Graphic Novel Review: Infinity Particle by Wendy Xu

Infinity Particle by Wendy Xu. Quill Tree Books, 2023. 9780062955760. 267pp. Clementine Change just arrived on Mars, where everyone seems to have sentient, robotic personal assistants like she does. (Hers is named SENA, and it looks like a long-eared Pokemon. In fact most robots look like small, friendly creatures, including the owls at the library). Clementine is on Mars to work for one of her heroes, Dr. Lin, to print things for her in her workshop. Dr. Lin is not a nice person, but her assistant, Kye, is; he’s an AI robot modeled after a hero from a Chinese drama. There’s a lot that’s unusual about him — his level of isolation, plus the fact that Dr. Lin uses him as a data processor and to cook her meals. After Clementine shares some images of Earth with him, Kye starts to glitch. As she tries to help, they find the secrets at the heart of Kye, and Clementine reveals things about her past, drawing the two closer. Dr. Lin, to say the least, is not happy. This book reminds me of Blue Delliquanti’s O Human Star in all the best ways, and I love how Xu uses blue and pink to emphasize emotions and create a sense of place.  

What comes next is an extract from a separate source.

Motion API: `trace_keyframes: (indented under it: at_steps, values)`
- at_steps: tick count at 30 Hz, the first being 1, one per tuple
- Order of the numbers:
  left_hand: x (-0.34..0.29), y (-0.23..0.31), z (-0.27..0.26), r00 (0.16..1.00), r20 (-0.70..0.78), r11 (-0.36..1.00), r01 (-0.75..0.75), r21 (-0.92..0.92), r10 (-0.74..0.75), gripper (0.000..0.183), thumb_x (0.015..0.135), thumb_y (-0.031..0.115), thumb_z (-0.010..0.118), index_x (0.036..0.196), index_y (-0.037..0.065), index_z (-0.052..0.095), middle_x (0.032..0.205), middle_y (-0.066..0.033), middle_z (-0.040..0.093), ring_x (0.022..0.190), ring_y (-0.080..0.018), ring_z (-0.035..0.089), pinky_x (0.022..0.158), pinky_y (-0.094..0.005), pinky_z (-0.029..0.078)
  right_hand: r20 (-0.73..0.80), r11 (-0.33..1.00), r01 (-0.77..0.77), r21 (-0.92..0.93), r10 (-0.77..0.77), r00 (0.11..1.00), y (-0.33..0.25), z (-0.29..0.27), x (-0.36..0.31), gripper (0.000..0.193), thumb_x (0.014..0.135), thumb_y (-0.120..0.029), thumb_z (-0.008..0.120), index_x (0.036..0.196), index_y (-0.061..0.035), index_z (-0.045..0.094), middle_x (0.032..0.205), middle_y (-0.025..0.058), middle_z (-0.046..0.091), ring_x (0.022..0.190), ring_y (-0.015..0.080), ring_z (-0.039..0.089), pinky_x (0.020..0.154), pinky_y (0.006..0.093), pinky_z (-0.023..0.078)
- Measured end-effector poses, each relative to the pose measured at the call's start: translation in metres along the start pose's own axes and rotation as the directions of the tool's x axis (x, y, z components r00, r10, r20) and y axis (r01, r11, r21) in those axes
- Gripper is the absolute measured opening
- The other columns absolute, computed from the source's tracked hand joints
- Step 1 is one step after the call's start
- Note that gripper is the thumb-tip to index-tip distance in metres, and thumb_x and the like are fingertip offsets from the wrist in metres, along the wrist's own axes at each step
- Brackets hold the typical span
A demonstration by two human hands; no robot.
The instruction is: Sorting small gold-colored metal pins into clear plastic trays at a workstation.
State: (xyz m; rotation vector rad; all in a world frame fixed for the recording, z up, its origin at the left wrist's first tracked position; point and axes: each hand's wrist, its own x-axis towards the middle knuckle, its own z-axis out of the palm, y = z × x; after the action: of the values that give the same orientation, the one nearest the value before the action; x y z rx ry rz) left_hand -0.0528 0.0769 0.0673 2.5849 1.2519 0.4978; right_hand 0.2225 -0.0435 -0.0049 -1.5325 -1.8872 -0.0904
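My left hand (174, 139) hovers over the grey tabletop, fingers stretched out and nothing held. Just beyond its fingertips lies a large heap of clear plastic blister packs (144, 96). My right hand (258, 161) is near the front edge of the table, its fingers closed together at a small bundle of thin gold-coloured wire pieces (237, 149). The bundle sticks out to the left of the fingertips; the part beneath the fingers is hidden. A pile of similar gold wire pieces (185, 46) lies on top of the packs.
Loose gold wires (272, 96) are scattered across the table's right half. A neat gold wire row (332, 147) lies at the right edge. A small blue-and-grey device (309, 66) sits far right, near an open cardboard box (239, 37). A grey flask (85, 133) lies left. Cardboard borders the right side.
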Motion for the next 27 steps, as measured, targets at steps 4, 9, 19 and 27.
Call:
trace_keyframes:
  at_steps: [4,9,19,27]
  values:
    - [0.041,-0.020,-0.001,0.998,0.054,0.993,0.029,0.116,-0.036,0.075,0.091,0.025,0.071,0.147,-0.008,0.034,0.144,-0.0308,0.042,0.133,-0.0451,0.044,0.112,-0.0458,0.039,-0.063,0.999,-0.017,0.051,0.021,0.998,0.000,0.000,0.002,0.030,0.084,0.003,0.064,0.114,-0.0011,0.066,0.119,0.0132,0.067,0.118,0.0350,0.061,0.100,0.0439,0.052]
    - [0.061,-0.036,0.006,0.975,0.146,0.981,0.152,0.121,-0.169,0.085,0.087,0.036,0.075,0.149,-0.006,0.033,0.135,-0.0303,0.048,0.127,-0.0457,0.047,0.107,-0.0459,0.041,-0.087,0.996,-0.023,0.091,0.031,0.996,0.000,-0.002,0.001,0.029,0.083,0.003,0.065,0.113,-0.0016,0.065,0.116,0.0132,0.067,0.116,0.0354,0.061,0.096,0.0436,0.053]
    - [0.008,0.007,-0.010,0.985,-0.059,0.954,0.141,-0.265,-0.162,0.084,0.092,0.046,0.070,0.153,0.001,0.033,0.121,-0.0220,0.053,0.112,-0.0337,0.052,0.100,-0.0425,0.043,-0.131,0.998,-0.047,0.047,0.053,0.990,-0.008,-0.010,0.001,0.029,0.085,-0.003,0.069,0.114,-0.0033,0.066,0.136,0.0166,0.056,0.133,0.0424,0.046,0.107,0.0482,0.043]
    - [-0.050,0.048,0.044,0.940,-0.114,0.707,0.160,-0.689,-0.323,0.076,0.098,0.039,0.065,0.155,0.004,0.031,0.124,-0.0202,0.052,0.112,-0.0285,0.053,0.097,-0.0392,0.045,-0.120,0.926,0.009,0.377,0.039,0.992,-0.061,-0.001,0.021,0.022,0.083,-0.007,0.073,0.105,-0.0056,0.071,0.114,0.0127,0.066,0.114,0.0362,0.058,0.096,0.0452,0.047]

Graphic Novel Review: Offshore Lightning by Saito Nazuna

Offshore Lightning by Saito Nazuna. Translated by Alexa Frank. Essay by Mitsuhiro Asakawa. Drawn & Quarterly, 2023. 9781770465053. Drawn & Quarterly’s English publications of Yoshihiro Tatsumi’s work introduced me to gegika. This book is right up there with Tatsumi’s Abandon the Old in Tokyo for me. I love Saito’s illustration and storytelling style, and particularly the way she writes and draws older folks in her work. Manga artists and people at the end of their lives appear in several of the stories in a way that seems to build to the last story, “House of Solitary Death”, which, according to the essay at the end of the book, Nazuna is still creating new episodes of. This is a compelling, realistic collection of short manga that will defy most people’s expectations of manga. I believe it belongs in all adult public library collections.

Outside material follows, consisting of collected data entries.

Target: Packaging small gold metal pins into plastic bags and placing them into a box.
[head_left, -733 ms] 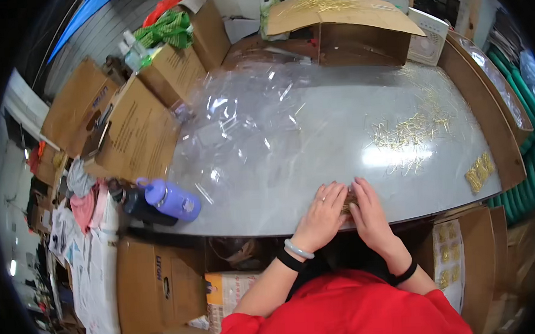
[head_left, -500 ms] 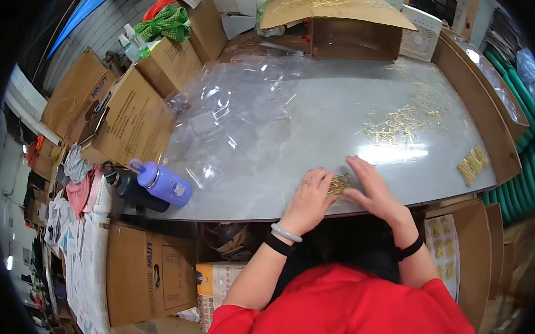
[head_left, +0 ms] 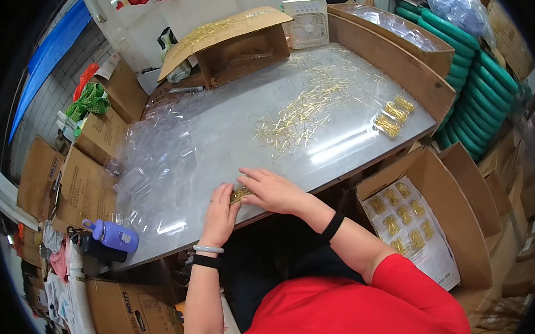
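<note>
A small bundle of gold wire hooks [head_left: 239, 195] rests at the near edge of the grey tabletop [head_left: 217, 139], between my two hands. My left hand [head_left: 220, 216] closes against its left side, fingers pointing away from me. My right hand [head_left: 273, 192] presses on it from the right, with its thumb and fingers around the bundle. The hands cover part of it, and whether a clear bag wraps it cannot be made out. Beyond my right hand lies a loose heap of gold hooks [head_left: 301, 117]. Several packed bundles of hooks [head_left: 387, 125] sit by the table's right edge.
Clear plastic bags [head_left: 157, 136] spread over the table's left side. A purple bottle [head_left: 115, 235] and a dark bottle stand at the left corner. At the back are an opened cardboard box [head_left: 244, 59] and a white fan [head_left: 306, 24]. An open carton [head_left: 448, 218] beside me holds more hook bundles.
My view has swung to the right, bringing the side carton into fuller sight. My right hand has closed in on the bundle from slightly apart.
</note>
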Available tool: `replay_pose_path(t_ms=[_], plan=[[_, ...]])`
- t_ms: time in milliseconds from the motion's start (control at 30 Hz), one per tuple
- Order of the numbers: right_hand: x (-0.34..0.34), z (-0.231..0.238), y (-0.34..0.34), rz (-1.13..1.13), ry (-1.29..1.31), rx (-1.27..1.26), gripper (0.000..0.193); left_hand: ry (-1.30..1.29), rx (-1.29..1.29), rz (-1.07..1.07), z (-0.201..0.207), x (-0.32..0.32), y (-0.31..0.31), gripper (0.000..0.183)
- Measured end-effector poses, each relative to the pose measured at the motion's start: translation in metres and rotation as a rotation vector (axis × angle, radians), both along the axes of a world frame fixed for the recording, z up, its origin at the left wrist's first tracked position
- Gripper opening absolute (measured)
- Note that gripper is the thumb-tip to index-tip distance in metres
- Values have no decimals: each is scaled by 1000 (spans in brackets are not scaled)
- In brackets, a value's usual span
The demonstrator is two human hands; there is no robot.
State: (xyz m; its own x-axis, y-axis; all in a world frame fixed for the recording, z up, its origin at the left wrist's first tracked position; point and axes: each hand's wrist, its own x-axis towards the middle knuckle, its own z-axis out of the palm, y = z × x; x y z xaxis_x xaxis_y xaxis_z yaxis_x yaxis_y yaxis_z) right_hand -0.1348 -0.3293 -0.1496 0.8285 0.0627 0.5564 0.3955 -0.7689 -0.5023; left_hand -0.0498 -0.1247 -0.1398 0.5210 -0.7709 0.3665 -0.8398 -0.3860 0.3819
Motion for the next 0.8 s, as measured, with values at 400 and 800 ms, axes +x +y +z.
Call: replay_pose_path(t_ms=[400,800], plan=[[14,8,66,-64,36,155,55,170,-45,30,-3,-1,-2,46],[31,-13,15,88,10,435,36,93,-91,25,3,2,-1,52]])
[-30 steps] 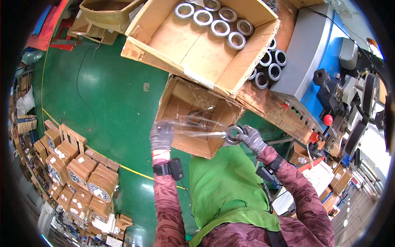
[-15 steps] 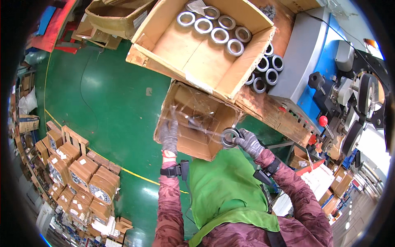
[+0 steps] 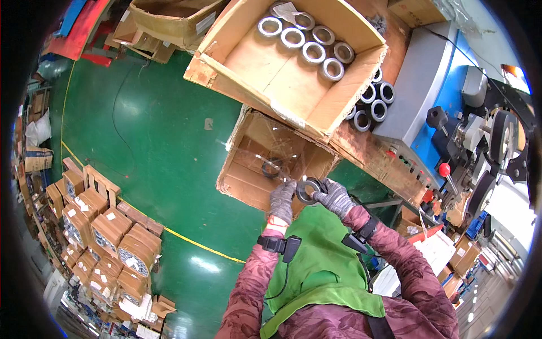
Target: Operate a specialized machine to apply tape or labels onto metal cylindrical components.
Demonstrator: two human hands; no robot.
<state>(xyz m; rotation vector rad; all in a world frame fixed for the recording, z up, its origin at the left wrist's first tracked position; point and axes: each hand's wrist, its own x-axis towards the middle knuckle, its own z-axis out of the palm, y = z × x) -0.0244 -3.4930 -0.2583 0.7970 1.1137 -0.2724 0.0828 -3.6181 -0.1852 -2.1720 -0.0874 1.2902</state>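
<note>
Green floor (image 3: 169, 141) — ring (image 3: 300, 192), bore facing camera.

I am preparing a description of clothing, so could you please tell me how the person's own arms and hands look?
The left hand and right hand wear grey, streaked gloves. Both sleeves are maroon with darker mottling. Over each sleeve sits a black strap with a black box; a thin dark cable runs from the left box. A reddish band shows between left glove and sleeve.
</note>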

Graphic Novel Review: Hockey Girl Loves Drama Boy by Faith Erin Hicks

Hockey Girl Loves Drama Boy by Faith Erin Hicks. First Second, 2023. 9781250838728. 287pp plus some extras in the back. Alix is an awesome hockey player, but she’s in trouble for punching out her team captain (who, frankly, deserved it). One day at high school she sees Ezra, a theater dude, calmly dealing with a bully hassling him for being gay. Alix asks him to teach her, and she becomes his apprentice. They hang out. After a while she finds out what we readers have known for a while — that Ezra is actually bi — and they start dating. This is a big deal for Alix, who has never even kissed anyone, and their getting together is wonderfully awkward. Both have a hard time with their mothers, but for different reasons (their fathers are both out of the picture), and Ezra’s best friend isn’t really in favor of his new relationship (for a good reason). It’s a wonderfully written and drawn romantic YA graphic novel that will appeal to a wide swath of readers — in fact I’d say it’s Hicks’ best yet — her comics just get better and better — though I don’t think any book will ever replace Friends With Boys as my favorite book by her.